DAWN: Dynamic Adversarial Watermarking of Neural Networks (1906.00830v5)

Published 3 Jun 2019 in cs.CR and stat.ML

Abstract: Training ML models is expensive in terms of computational power, amounts of labeled data and human expertise. Thus, ML models constitute intellectual property (IP) and business value for their owners. Embedding digital watermarks during model training allows a model owner to later identify their models in case of theft or misuse. However, model functionality can also be stolen via model extraction, where an adversary trains a surrogate model using results returned from a prediction API of the original model. Recent work has shown that model extraction is a realistic threat. Existing watermarking schemes are ineffective against IP theft via model extraction since it is the adversary who trains the surrogate model. In this paper, we introduce DAWN (Dynamic Adversarial Watermarking of Neural Networks), the first approach to use watermarking to deter model extraction IP theft. Unlike prior watermarking schemes, DAWN does not impose changes to the training process but it operates at the prediction API of the protected model, by dynamically changing the responses for a small subset of queries (e.g., <0.5%) from API clients. This set is a watermark that will be embedded in case a client uses its queries to train a surrogate model. We show that DAWN is resilient against two state-of-the-art model extraction attacks, effectively watermarking all extracted surrogate models, allowing model owners to reliably demonstrate ownership (with confidence $>1- 2^{-64}$), incurring negligible loss of prediction accuracy (0.03-0.5%).

PDF Abstract

Overview of DAWN: Dynamic Adversarial Watermarking of Neural Networks

The paper introduces a novel approach to watermarking neural networks, known as DAWN (Dynamic Adversarial Watermarking of Neural Networks), specifically designed to address intellectual property theft through model extraction attacks. Model extraction is a technique where an adversary trains a surrogate model by querying a prediction API of the original model, which poses significant risks as it allows theft without direct access to the model itself. Existing watermarking techniques were deemed ineffective against such adversarial scenarios because they traditionally embed watermarks during the training process, which is controlled by the model owner. DAWN presents a significant shift by embedding watermarks at the prediction API instead, ensuring that the watermark persists even if the model's functionality is extracted by an adversary.

Technical Approach

DAWN operates by dynamically modifying a small subset of prediction queries—less than 0.5%—to embed watermarks into any potential surrogate models trained using those API responses. The watermark consists of specific query inputs, whose labels are intentionally altered to serve as triggers in proving ownership. The approach is unique because it does not require changes to the neural network's training process; rather, it involves a deterministic mechanism at the API level utilizing cryptographic principles to generate watermarks consistently and non-intrusively.

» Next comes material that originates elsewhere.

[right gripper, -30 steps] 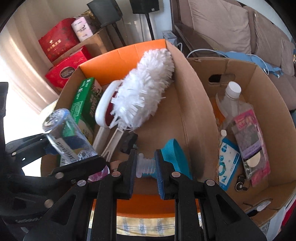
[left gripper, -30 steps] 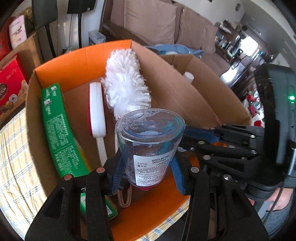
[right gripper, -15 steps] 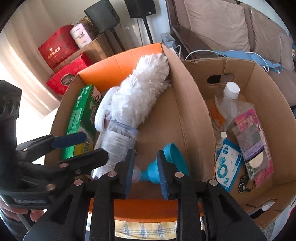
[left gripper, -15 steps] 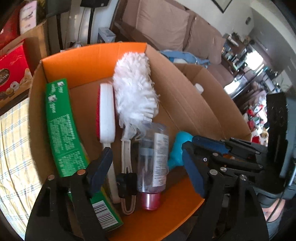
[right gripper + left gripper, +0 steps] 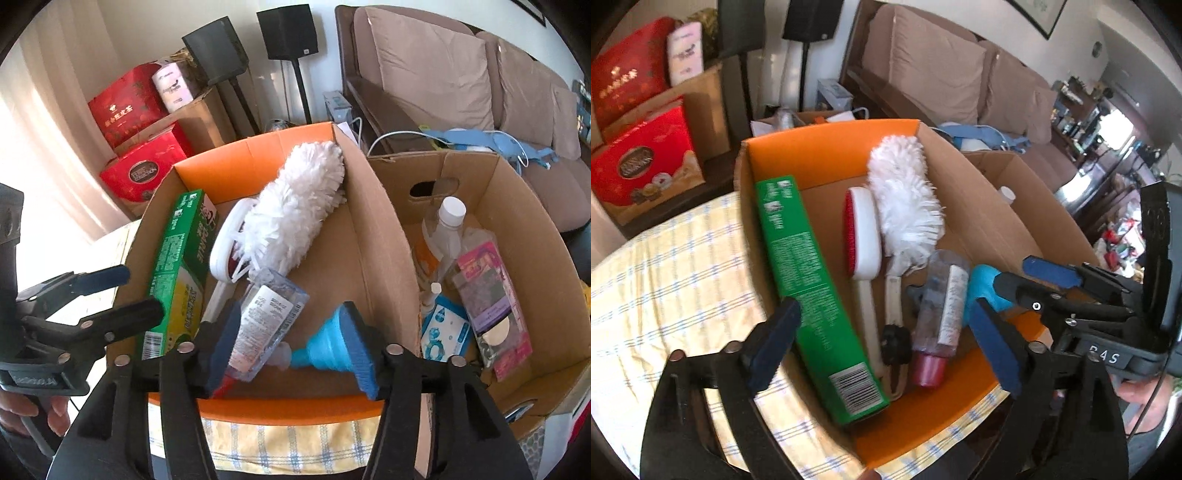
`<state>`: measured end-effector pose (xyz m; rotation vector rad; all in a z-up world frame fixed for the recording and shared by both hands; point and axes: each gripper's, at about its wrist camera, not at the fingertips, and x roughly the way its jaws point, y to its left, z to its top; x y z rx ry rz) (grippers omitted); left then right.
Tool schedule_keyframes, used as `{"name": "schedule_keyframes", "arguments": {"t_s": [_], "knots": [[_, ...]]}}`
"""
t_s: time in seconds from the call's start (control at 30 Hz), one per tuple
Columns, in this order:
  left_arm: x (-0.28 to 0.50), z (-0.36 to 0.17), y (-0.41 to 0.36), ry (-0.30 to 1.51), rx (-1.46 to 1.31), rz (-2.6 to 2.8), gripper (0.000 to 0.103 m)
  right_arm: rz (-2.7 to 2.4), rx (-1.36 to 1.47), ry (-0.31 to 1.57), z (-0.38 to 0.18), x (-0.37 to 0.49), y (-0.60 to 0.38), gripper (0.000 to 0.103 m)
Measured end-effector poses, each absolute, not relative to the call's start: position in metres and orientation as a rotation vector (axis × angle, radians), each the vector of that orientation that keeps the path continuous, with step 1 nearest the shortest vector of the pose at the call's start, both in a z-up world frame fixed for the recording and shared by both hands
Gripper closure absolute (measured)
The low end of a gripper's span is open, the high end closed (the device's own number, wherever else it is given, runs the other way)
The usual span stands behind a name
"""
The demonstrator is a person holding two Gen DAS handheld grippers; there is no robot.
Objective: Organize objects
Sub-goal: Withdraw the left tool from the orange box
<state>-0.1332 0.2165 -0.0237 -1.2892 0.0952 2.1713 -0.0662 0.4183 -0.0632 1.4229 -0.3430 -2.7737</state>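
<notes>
A clear bottle with a pink cap point(image 5: 940, 302) lies in the orange-rimmed cardboard box point(image 5: 827, 147), beside a teal funnel point(image 5: 982, 291). The bottle point(image 5: 269, 321) and funnel point(image 5: 325, 343) also show in the right wrist view. My left gripper point(image 5: 882, 343) is open and empty above the box's near edge. My right gripper point(image 5: 291, 350) is open, its fingers on either side of the bottle and funnel, gripping neither.
The box also holds a green carton point(image 5: 809, 280), a red and white brush point(image 5: 862, 236) and a white duster point(image 5: 905, 206). A second cardboard box point(image 5: 491, 236) to the right holds bottles and packets. A checked cloth point(image 5: 665, 280) covers the table. A sofa point(image 5: 443, 74) stands behind.
My left gripper let go of the clear bottle, which now lies in the box, and drew back. My right gripper opened and released the teal funnel into the box.
</notes>
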Motion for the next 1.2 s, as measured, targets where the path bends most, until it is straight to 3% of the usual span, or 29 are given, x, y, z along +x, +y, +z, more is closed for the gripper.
{"name": "schedule_keyframes", "arguments": {"t_s": [0.1, 0.2, 0.4, 0.8, 1.2], "knots": [[-0.123, -0.019, 0.204, 0.127, -1.264, 2.218, 0.006, -2.77, 1.419, -0.323, -0.063, -0.065, 0.411, 0.022], [-0.118, -0.016, 0.192, 0.117, -1.26, 2.24, 0.0, -2.764, 1.405, -0.316, -0.061, -0.062, 0.403, 0.018], [-0.11, -0.011, 0.165, 0.107, -1.261, 2.302, 0.0, -2.771, 1.38, -0.256, -0.056, -0.057, 0.383, 0.001], [-0.083, -0.01, 0.123, 0.13, -1.256, 2.423, 0.0, -2.813, 1.308, -0.109, -0.046, -0.037, 0.343, 0.001], [-0.059, -0.012, 0.074, 0.071, -1.247, 2.555, 0.0, -2.814, 1.236, -0.077, -0.043, -0.019, 0.308, 0.001]]}}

This strategy enables DAWN to maintain indistinguishability, performance utility, and unremovability, ensuring that adversaries cannot identify or remove watermarked inputs easily, nor can they degrade the utility of the model used by benign clients.

Evaluation and Results

The evaluation of DAWN demonstrates that it is resilient against two state-of-the-art model extraction attacks, PRADA and KnockOff. In both scenarios, DAWN effectively watermarked all surrogate models with a high degree of confidence in ownership demonstration, measured at greater than $1 - 2^{-64}$ . Furthermore, DAWN achieved this without imposing significant losses in prediction accuracy (ranging from 0.03% to 0.5%), illustrating its utility-preserving design.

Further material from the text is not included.